I could cope with a bit of extra weight if they could eliminate the drag.
Is 200g of tyre weight noted to be detrimental? Was is noticeable when we went from 26" to 29"?
Not at all trying to be annoying - just curious.
I had a hub gear on several tourers/commuters and I didn't like the concentration of weight and increase in drag, but when compared to a 1*MTB drivetrain...those two things ae less pronounced.
Why weight on the rear wheel is bad:
Youve got the ~3kg rear wheel, rear triangle etc. moving around controlled/damped by the shock, and then a ~15kg bike moving around controlled/damped by your ~80kg body.
Theres two "independent" mechanisims in series there. The bigger the 3kg gets compared to the 15kg, the harder it is to control by the rider.
Yes, but the DIFFERENCE in weight is only 200g. When we went from 3X>2X>1X and all the weight became concentrated at the rear of the bike, I don't remember people moaning too much about the shift in weight concentration being detrimental to suspension performance.
Is 200g of tyre weight noted to be detrimental? Was is noticeable when we went from 26″ to 29″?
For the same sized wheel, yeah. Larger diameter wheels offer advantages, such as not hooking up as easily, so the difference is less noticeable.
On drag. Independent testing as discussed on a previous thread showed a rohloff to be only marginally more drag than a conventional drivetrain. 2%.
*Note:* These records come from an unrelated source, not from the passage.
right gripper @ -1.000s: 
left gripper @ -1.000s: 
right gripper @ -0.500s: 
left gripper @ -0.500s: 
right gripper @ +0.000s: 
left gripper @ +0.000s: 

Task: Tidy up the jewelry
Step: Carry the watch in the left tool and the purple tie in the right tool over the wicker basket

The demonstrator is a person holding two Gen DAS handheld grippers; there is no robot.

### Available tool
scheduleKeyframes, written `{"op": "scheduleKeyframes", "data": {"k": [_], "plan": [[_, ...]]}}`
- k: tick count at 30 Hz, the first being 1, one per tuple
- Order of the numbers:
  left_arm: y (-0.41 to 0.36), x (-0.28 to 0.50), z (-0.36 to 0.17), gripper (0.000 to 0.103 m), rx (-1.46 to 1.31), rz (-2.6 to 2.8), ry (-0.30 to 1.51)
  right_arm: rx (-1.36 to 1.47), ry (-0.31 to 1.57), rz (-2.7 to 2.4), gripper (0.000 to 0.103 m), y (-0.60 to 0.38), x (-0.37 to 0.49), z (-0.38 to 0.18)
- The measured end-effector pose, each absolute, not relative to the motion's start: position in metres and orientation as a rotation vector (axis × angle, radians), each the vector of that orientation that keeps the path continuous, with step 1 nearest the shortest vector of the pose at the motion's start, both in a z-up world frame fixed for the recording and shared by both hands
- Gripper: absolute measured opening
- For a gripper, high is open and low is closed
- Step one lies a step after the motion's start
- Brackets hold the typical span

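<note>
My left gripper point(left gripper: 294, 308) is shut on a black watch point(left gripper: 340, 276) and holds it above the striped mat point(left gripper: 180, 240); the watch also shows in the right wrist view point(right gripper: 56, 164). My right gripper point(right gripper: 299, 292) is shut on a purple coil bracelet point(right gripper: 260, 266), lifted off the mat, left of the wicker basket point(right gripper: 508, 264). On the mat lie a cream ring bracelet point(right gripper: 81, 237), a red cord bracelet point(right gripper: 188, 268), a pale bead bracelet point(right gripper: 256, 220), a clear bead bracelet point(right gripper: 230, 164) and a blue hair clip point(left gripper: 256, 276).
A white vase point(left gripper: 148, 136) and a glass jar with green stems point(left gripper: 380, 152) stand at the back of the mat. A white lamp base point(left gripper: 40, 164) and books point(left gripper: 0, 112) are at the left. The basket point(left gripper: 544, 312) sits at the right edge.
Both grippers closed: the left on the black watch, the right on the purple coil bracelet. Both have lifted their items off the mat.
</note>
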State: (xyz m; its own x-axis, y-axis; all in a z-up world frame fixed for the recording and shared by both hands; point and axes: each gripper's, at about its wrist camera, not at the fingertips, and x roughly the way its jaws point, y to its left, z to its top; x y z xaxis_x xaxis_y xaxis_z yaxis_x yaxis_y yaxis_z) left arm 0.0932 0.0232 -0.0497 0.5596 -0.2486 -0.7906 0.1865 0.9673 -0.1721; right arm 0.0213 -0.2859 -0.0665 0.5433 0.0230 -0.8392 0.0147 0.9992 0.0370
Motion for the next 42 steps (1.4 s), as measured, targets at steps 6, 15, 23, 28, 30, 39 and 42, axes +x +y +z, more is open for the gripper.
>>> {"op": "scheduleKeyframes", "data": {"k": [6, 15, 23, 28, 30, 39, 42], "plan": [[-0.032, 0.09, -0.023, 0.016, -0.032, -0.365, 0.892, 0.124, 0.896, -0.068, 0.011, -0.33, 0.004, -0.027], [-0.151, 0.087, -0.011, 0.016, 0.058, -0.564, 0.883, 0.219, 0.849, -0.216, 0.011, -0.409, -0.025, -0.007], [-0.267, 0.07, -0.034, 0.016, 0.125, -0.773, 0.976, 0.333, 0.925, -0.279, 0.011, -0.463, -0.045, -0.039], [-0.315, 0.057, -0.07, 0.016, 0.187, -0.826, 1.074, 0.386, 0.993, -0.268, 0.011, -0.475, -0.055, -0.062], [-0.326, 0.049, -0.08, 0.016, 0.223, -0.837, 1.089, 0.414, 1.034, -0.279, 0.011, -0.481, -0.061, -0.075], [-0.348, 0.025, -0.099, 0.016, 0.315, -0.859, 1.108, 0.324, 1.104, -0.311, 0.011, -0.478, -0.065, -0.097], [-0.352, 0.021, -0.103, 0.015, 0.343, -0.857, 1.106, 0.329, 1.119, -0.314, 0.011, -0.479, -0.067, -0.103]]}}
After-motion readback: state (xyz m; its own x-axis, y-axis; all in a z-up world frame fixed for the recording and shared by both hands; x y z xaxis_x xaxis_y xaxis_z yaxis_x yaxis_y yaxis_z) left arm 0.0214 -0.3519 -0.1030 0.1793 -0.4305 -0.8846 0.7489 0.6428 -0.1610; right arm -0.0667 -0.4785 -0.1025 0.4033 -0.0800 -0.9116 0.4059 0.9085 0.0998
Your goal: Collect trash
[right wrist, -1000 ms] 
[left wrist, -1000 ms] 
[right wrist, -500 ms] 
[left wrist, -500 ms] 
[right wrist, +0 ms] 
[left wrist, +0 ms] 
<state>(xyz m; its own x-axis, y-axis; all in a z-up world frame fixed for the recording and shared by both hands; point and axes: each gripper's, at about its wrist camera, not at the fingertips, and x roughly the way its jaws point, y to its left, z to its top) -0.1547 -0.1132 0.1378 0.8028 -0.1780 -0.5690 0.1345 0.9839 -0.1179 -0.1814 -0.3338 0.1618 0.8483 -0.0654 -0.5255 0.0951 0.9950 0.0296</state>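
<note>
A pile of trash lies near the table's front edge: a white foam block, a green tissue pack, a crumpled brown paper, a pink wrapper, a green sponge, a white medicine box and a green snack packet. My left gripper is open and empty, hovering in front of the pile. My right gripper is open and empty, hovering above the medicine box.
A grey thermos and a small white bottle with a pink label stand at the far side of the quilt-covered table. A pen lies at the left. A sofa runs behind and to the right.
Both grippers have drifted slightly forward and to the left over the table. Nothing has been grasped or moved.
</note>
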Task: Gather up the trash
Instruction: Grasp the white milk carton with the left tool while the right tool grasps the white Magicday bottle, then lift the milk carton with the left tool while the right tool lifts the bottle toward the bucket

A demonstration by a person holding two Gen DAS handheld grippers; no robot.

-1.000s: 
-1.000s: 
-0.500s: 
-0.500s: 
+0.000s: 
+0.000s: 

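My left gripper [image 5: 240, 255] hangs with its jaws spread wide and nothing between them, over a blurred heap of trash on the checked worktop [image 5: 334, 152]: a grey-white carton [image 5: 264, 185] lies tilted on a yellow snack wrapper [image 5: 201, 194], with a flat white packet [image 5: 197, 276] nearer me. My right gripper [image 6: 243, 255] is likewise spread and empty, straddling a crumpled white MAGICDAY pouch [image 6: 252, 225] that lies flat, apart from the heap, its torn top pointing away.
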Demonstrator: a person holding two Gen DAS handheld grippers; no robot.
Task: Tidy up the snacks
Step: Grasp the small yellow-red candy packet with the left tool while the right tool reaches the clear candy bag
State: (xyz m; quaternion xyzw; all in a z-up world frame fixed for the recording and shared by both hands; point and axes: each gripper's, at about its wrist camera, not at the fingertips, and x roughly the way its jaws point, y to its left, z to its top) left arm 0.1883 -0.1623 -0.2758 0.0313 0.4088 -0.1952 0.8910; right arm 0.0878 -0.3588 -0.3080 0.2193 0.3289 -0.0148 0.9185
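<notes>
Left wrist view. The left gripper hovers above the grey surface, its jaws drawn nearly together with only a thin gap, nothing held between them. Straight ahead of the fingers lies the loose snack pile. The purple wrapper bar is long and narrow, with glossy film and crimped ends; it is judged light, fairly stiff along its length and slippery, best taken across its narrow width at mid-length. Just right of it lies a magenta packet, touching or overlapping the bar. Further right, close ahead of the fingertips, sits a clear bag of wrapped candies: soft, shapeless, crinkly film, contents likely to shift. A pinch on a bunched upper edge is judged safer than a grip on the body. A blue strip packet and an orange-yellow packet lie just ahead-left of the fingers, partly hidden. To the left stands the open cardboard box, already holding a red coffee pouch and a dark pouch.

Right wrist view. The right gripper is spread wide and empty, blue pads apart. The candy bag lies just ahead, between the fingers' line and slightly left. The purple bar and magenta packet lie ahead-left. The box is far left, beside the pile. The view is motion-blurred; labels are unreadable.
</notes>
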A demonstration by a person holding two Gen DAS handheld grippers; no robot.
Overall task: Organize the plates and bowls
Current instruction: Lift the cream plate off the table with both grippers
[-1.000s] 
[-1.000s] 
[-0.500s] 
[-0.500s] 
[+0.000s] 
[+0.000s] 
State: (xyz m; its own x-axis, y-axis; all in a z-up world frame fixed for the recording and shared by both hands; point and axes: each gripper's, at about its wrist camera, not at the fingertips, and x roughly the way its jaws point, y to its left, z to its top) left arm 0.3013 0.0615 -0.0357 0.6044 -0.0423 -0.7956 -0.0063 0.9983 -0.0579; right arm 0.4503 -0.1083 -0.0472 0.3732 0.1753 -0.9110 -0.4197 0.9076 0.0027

Now if you aree racing that counts. But for the rest of us does it really matter?
I think the perception of drag is worse than the reality
Unsprung and rearword weight bias is much more significant for the gnarly riders.
I will trade that for the reliability and longevity and it takes me around 5 years for the reduced maintenance costs to pay back the capital outlay
I've got a bike with a Rohloff. Totally brilliant for what I bought it for, an all year round off road commute. Chain and rear sprocket last 3 years and a chainring 6. Oil change once a year and never clean it. Chain just gets a bit more oil put on it every so often. Currently that's some old gearbox oil I have lying around. I think it's around 15 years old now.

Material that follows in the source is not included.